- [TASK TO CARRY OUT]
Write out nothing but the lines from the one containing "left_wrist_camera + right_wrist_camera" through the last line below, both included, and without the pictures.

- [DATA PROVIDED]
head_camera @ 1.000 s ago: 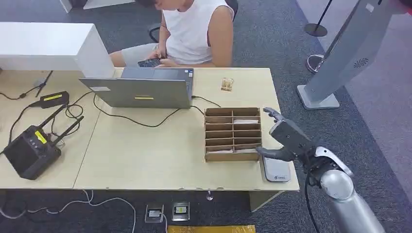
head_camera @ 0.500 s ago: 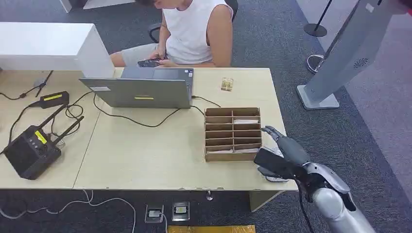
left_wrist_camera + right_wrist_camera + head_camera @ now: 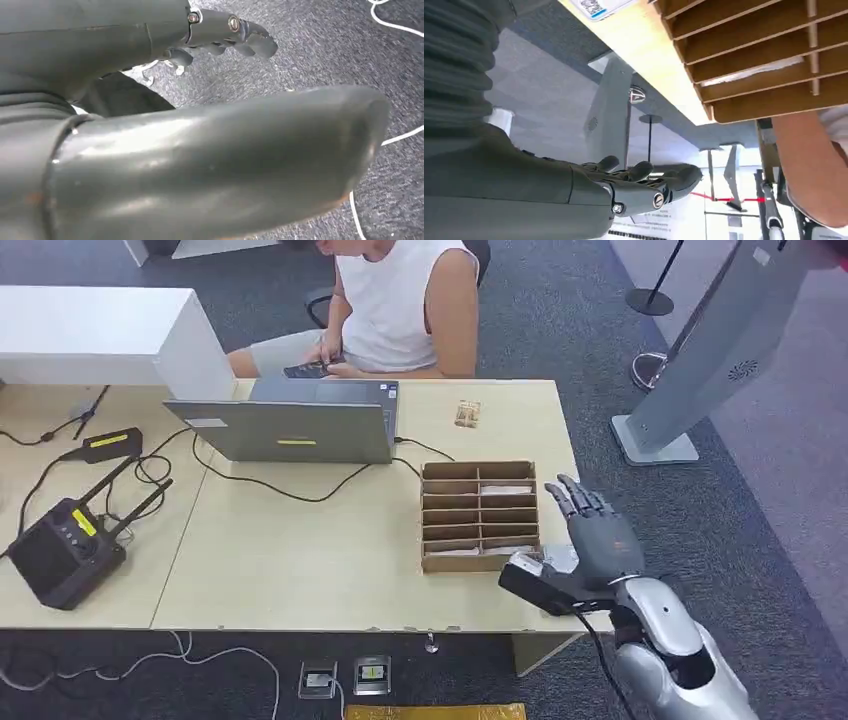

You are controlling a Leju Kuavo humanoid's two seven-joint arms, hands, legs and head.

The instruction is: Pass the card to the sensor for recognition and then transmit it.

- [SOLUTION TO THE PROBLEM]
left_wrist_camera + right_wrist_camera + head_camera @ now: 

You are controlling a Leju Kuavo humanoid's two seven-joint arms, hands, legs and head.

The instruction is: Pass the card to the sensor for recognition and then transmit it.

The exercise has been completed.